Threat Overview
The campaign masquerades as a French résumé, delivering a massive VBScript payload that pretends to be corrupted. The email lure references legitimate services such as Dropbox and mail.ru, creating a veneer of authenticity. Analysts should treat any unsolicited resume attachment as a high‑risk artifact.
Initial triage reveals a 97 MB file where only 266 lines perform functional work, the rest being filler. This size inflation is engineered to exceed typical sandbox memory limits and to cause timeout conditions. The discrepancy between file size and code density is a red flag for obfuscation payload.
Obfuscation and Size Inflation Tactics
The script embeds random English sentences within comment blocks, inflating the source to 97 MB. Each comment line is padded with nonsense words that serve no operational purpose. This technique raises the entropy of the file, confusing signature pattern matching.
By dispersing the actual malicious logic across 266 lines, the authors create a thin functional core surrounded by massive inert data. The inert sections are deliberately crafted to defeat static analysis tools that impose line‑count thresholds. The result is a script that appears benign to heuristic engines while retaining full capability analysis.
Credential Harvesting Vectors
The payload leverages the mail.ru SMTP relay to exfiltrate harvested browser cookies and saved passwords. It constructs a SMTP message that embeds credential blobs, then dispatches it to a remote mailru server under the guise of a legitimate email. This channel bypasses typical network egress filters that block unknown ports.
In addition to SMTP, the dropper invokes WMI queries to enumerate stored Chrome and Edge profiles, extracting password databases and cookie stores. The collected artifacts are compressed with 7z before transmission, obscuring content signatures. Such multi‑stage extraction complicates incident response timelines.

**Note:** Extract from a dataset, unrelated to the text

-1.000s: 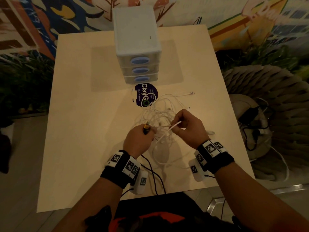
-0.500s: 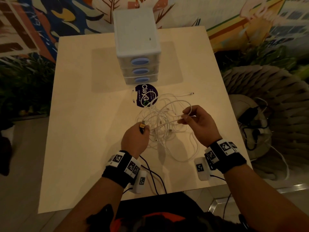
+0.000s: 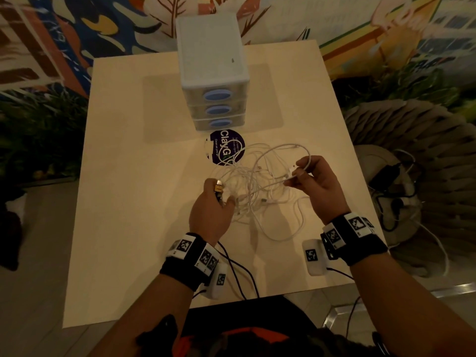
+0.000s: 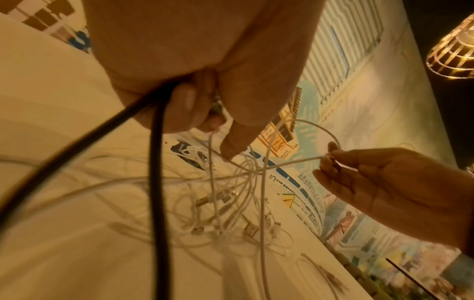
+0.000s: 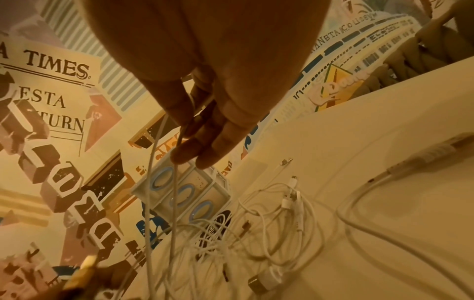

Persistence Mechanisms and UAC Loop
Execution triggers a persistent User Account Control loop that repeatedly requests elevated rights until the victim consents. The loop manipulates the ShellExecute API to re‑invoke the script with admin privileges, effectively locking the user in a consent cycle. Each iteration logs a timestamp to the registry, providing a foothold for later re‑execution.
Before launching the mining component, the code performs a domain‑join check via WMI to confirm the host belongs to an enterprise Active Directory. This WMI query filters out home machines, reducing noise in the attackers telemetry. The conditional branch ensures the payload only runs on targeted assets, conserving resources.
Defensive Countermeasures
Blue teams should institute strict execution policies that block VBScript from email attachments regardless of file extension. Deploying a file‑integrity monitor that flags sudden jumps in size beyond typical document thresholds can surface similar threats. Correlating SMTP outbound traffic with unusual mailru outbound domains adds an extra verification layer.
Endpoint detection must include a rule that identifies the specific ShellExecute pattern used to spawn a UAC prompt in a loop. Isolation of WMI calls that query Domain membership can be sandboxed to prevent false positives. Regularly rotating credentials for cloud storage services like Dropbox reduces the attack surface for staged cloud payloads.